● WHAT TO PRODUCE: From the listing below, extract every line in which the word "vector" appears.

● GIVEN RECORDS:
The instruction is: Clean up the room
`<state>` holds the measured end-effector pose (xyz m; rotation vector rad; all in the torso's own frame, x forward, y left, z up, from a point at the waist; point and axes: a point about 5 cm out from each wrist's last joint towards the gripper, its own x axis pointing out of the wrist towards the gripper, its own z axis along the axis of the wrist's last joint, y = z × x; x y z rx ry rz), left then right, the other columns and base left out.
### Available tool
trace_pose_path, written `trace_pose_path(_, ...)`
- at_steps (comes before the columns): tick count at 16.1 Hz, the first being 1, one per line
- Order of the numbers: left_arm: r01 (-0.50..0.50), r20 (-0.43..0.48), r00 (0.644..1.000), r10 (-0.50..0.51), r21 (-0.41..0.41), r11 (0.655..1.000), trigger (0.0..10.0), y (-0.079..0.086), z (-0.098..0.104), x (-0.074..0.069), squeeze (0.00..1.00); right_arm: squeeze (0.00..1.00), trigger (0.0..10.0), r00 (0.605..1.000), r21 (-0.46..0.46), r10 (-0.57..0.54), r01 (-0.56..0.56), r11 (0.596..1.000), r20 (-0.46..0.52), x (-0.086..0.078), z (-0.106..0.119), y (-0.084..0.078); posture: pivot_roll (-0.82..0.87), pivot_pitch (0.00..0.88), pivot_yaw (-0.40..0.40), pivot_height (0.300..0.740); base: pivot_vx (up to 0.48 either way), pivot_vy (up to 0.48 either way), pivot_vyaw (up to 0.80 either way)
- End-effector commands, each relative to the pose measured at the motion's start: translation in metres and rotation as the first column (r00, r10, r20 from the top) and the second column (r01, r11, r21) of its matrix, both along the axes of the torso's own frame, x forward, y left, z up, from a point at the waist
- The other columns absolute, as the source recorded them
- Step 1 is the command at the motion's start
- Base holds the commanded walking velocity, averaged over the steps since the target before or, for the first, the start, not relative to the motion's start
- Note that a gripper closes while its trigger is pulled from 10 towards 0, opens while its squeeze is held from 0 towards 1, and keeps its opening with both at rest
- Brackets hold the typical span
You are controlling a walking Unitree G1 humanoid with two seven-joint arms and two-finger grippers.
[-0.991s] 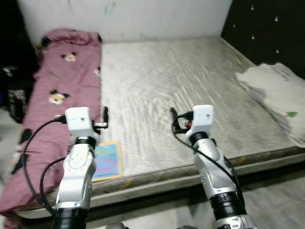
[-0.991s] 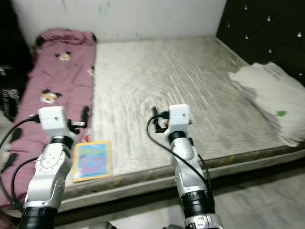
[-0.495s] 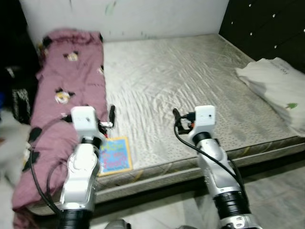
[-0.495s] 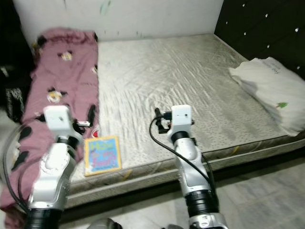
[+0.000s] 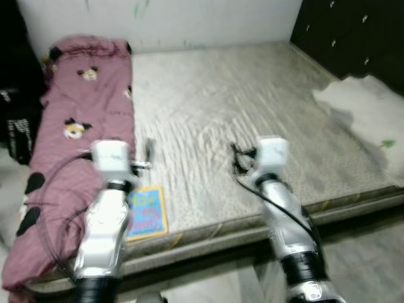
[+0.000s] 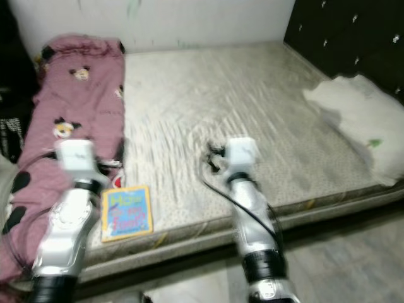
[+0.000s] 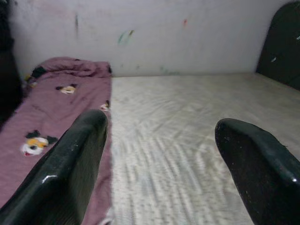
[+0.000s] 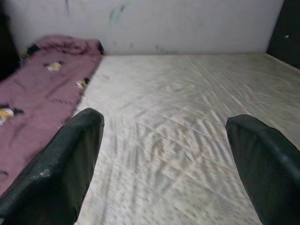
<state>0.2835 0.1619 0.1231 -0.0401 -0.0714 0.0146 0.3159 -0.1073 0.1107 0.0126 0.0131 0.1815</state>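
A colourful children's book (image 5: 146, 213) lies flat near the front left corner of the grey mattress (image 5: 252, 95). Beside it, a mauve blanket (image 5: 82, 107) with cartoon prints runs along the bed's left side. My left gripper (image 5: 149, 150) is held above the mattress just beyond the book, open and empty. My right gripper (image 5: 236, 158) hovers over the middle of the bed's front part, also open and empty. In the wrist views, the left gripper (image 7: 161, 124) and the right gripper (image 8: 164, 119) have their fingers wide apart, pointing across the bed at the white wall.
A white pillow (image 5: 369, 117) lies at the bed's right side against a black padded headboard (image 5: 353, 31). Dark items (image 5: 16, 126) stand left of the bed. Grey floor (image 5: 366, 252) runs along the bed's front edge.
The whole picture has shifted and blurred with camera motion. Both arms keep the same raised pose, fingers open. The book and blanket lie where they were.
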Motion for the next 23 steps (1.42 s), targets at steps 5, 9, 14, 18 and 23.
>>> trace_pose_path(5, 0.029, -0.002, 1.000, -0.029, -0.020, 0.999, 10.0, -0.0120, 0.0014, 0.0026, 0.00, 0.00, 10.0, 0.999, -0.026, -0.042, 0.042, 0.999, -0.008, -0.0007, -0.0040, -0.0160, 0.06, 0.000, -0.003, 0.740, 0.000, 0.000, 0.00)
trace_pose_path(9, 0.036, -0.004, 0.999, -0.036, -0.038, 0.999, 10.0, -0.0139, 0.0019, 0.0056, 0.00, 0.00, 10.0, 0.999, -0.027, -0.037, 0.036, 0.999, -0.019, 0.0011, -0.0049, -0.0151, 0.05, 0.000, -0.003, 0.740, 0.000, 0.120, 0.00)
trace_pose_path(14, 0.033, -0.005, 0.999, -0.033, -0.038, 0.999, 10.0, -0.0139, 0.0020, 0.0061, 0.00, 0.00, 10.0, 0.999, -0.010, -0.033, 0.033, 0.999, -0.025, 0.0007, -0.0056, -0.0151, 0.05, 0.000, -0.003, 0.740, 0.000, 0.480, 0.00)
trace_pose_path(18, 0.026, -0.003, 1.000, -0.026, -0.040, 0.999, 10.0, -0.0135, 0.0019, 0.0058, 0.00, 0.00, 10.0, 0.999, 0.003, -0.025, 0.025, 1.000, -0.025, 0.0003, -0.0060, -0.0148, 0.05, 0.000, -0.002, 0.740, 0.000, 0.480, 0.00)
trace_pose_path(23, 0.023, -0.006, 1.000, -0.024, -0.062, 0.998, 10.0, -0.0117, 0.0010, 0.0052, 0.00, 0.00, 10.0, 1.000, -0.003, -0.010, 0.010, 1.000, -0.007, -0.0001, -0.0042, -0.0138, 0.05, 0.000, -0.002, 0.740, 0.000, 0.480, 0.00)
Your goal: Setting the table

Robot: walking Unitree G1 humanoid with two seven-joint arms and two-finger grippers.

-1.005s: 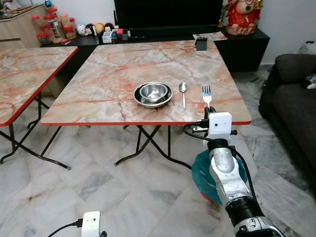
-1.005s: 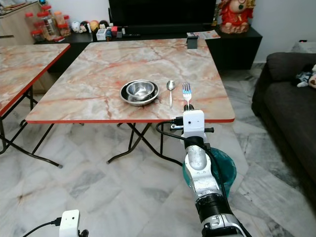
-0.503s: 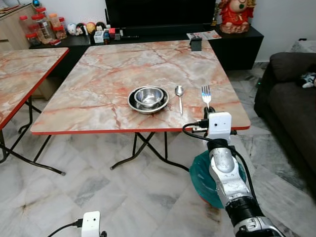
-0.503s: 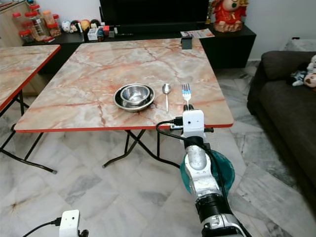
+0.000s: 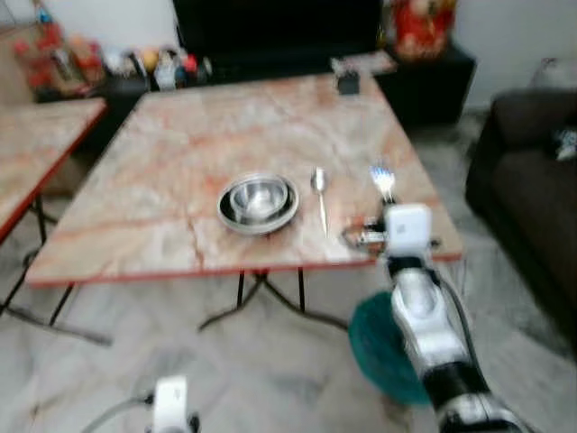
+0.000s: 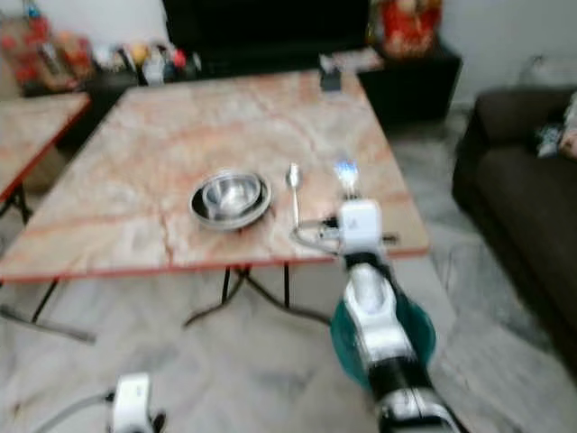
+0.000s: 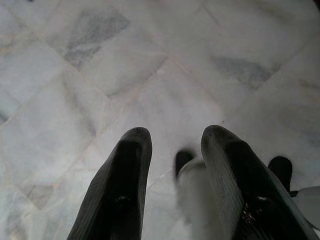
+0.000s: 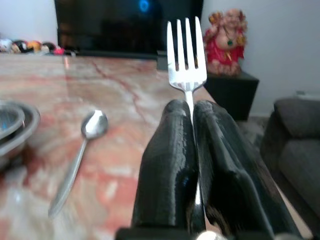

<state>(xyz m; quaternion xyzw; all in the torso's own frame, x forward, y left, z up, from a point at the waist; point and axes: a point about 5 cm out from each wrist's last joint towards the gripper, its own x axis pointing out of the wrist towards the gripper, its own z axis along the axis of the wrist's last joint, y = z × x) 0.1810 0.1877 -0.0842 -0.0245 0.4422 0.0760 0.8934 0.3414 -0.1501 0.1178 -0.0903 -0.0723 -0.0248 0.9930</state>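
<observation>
A marble-patterned table with a red edge (image 5: 180,153) stands before me; both eye views are blurred. On it sit two nested steel bowls (image 5: 259,200), and a spoon (image 5: 320,192) lies just to their right. My right gripper (image 8: 192,107) is shut on a fork (image 8: 186,55), tines pointing up and forward. The fork (image 5: 383,182) is held over the table's near right edge, to the right of the spoon (image 8: 80,152). My left gripper (image 7: 175,137) hangs low over the marble floor, its fingers (image 7: 122,185) apart with nothing in them.
A teal basin (image 5: 379,347) sits on the floor under the table's near right corner. A dark sofa (image 5: 527,180) stands to the right and a second table (image 5: 36,144) to the left. A small black box (image 5: 347,84) rests at the table's far edge, before a dark cabinet (image 5: 270,63).
The whole picture has shifted and blurred, so the camera has moved; the table looks a little nearer. The right gripper keeps the fork at the table's near right edge.
</observation>
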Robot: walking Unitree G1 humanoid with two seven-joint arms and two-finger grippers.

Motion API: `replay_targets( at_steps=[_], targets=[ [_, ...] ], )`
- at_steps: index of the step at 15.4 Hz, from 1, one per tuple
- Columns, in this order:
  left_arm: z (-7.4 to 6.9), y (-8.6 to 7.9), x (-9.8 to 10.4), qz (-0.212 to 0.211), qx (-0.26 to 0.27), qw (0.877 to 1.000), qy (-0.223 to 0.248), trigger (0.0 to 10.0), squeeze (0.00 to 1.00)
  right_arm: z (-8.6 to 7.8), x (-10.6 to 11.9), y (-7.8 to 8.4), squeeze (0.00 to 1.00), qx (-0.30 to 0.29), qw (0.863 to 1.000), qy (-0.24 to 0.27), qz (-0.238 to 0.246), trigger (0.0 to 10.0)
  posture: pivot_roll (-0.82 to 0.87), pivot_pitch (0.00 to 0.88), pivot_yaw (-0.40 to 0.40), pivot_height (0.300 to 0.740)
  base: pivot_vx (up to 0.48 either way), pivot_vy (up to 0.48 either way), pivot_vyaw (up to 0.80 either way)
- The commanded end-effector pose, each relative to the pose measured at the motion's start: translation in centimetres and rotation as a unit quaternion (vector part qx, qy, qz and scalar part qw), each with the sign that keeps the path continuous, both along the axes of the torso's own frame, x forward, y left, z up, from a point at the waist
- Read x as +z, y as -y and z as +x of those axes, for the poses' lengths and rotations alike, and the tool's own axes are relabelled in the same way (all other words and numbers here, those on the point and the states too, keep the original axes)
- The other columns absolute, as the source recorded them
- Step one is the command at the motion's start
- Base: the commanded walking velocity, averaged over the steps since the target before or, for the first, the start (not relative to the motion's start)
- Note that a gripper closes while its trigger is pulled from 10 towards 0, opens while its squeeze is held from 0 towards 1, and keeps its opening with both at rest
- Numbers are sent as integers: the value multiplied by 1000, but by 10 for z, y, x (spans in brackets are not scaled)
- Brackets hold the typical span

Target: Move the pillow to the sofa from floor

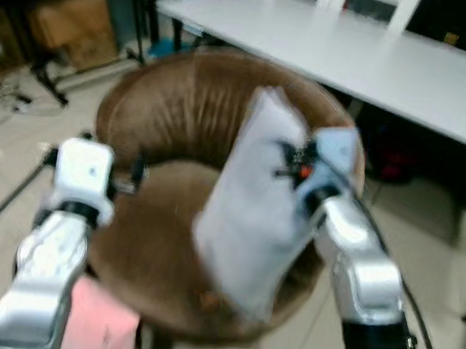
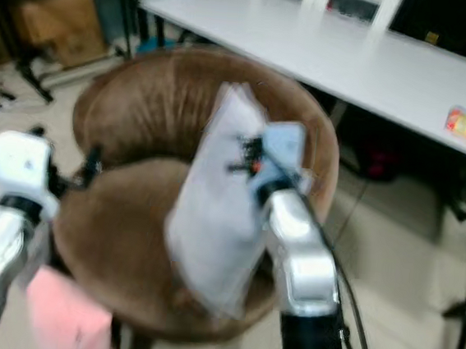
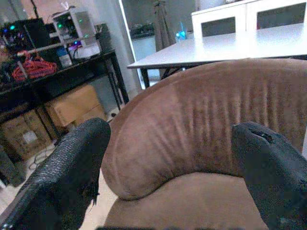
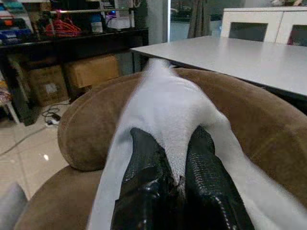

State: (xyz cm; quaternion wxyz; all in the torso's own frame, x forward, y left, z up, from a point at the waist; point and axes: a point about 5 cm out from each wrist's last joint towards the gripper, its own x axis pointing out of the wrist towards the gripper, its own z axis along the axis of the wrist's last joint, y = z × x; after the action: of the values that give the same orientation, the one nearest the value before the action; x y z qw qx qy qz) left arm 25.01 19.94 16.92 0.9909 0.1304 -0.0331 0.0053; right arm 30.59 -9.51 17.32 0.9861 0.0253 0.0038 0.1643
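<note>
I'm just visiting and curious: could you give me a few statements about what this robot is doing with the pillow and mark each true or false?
1. The right tool pinches the white pillow. True.
2. The pillow lies on the floor. False: it hangs over the brown sofa, held up.
3. The left tool is open and holds nothing. True.
4. The sofa is blue. False: it is brown.
5. A white table stands behind the sofa. True.
</note>
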Motion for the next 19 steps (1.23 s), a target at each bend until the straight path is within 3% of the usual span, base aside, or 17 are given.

● EXERCISE RESPONSE:
`<state>` holds the measured end-effector pose (xyz m; rotation vector rad; all in the torso's own frame, x forward, y left, z up, from a point at the waist; point and axes: a point about 5 cm out from each wrist's last joint towards the gripper, its own x axis pointing out of the wrist towards the gripper, its own z axis along the axis of the wrist's last joint, y = z × x; x y z rx ry rz), left then right, the other columns and base left out.
- The commanded end-effector pose, each relative to the pose measured at the motion's start: translation in centimetres and rotation as a unit quaternion (vector part qx, qy, qz and scalar part qw), each with the sign that keeps the path continuous, both along the axes of the torso's own frame, x forward, y left, z up, from a point at the waist

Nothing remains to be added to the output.